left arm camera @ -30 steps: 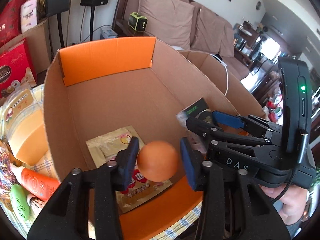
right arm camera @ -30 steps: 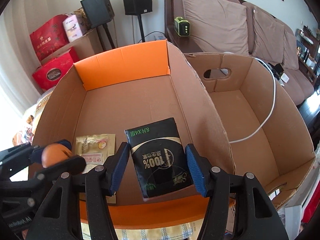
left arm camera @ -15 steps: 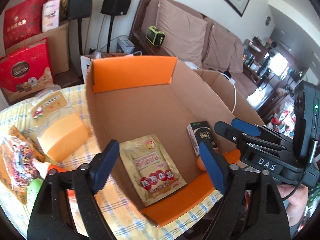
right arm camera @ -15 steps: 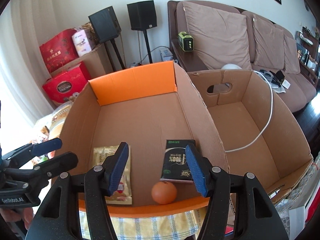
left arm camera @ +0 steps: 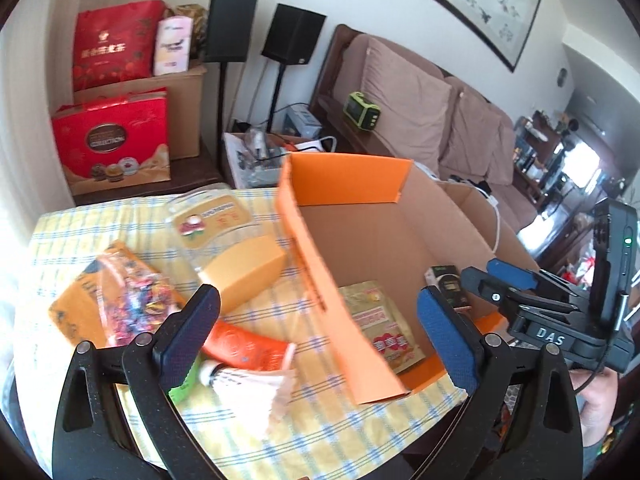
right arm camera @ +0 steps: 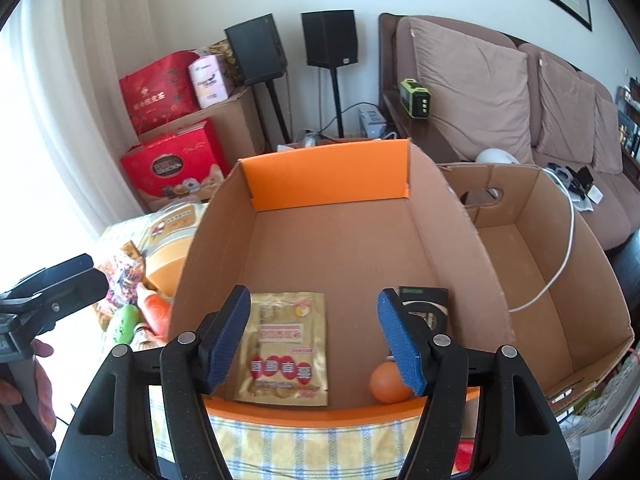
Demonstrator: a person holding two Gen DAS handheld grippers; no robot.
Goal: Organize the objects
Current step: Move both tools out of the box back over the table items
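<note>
Right wrist view shows your right gripper (right arm camera: 314, 340) and left gripper (left arm camera: 318, 332), jaws apart and empty, above the orange-rimmed cardboard box (right arm camera: 328, 184) holding a small orange ball (right arm camera: 386, 388).

Far behind I saw two black speakers (right arm camera: 328, 38), a brown sofa (right arm camera: 520, 92) at right, red gift boxes (right arm camera: 172, 160) at left.
</note>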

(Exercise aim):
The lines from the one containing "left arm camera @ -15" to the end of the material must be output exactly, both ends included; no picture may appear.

(Answer to the problem):
left arm camera @ -15 steps: 
right arm camera @ -15 steps: 
left arm camera @ +0 steps: 
right arm camera @ +0 steps: 
Demonstrator: a person holding two Gen DAS handheld grippers; no robot.
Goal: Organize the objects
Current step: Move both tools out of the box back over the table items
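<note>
Right wrist view shows your right gripper (right arm camera: 314, 340) and left gripper (left arm camera: 318, 332), jaws apart and empty, above the orange-rimmed cardboard box (right arm camera: 328, 184) holding a small orange ball (right arm camera: 386, 388).

Far behind I saw two black speakers (right arm camera: 328, 38), a brown sofa (right arm camera: 520, 92) at right, red gift boxes (right arm camera: 172, 160) at left.
</note>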

Nothing further is required of this output.